- **Task prompt**
Return the data that follows exactly. Include every line.

- **Raw data**
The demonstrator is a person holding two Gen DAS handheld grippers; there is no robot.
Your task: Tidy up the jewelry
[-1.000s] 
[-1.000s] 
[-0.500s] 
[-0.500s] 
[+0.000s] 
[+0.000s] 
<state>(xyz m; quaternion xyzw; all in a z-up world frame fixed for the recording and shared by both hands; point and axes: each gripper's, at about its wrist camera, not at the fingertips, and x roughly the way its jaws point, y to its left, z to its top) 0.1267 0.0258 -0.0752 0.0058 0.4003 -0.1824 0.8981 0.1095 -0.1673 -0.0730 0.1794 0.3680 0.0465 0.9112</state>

- **Exercise answer**
The demonstrator is a person holding two Gen DAS handheld grippers; there is no robot.
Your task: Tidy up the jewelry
[-1.000s] 
[-1.000s] 
[-0.500s] 
[-0.500s] 
[+0.000s] 
[+0.000s] 
<state>(xyz m; quaternion xyzw; all in a z-up world frame fixed for the recording and shared by both hands; point and axes: each gripper's, at about its wrist camera, not at the fingertips, and x roughly the way its jaws point, y to its left, z to its top) 0.1267 0.0258 -0.0752 0.0058 0.4003 -0.1824 0.8981 0.1095 -0.1673 -0.0730 0.1794 0.3680 0.0465 0.9112</state>

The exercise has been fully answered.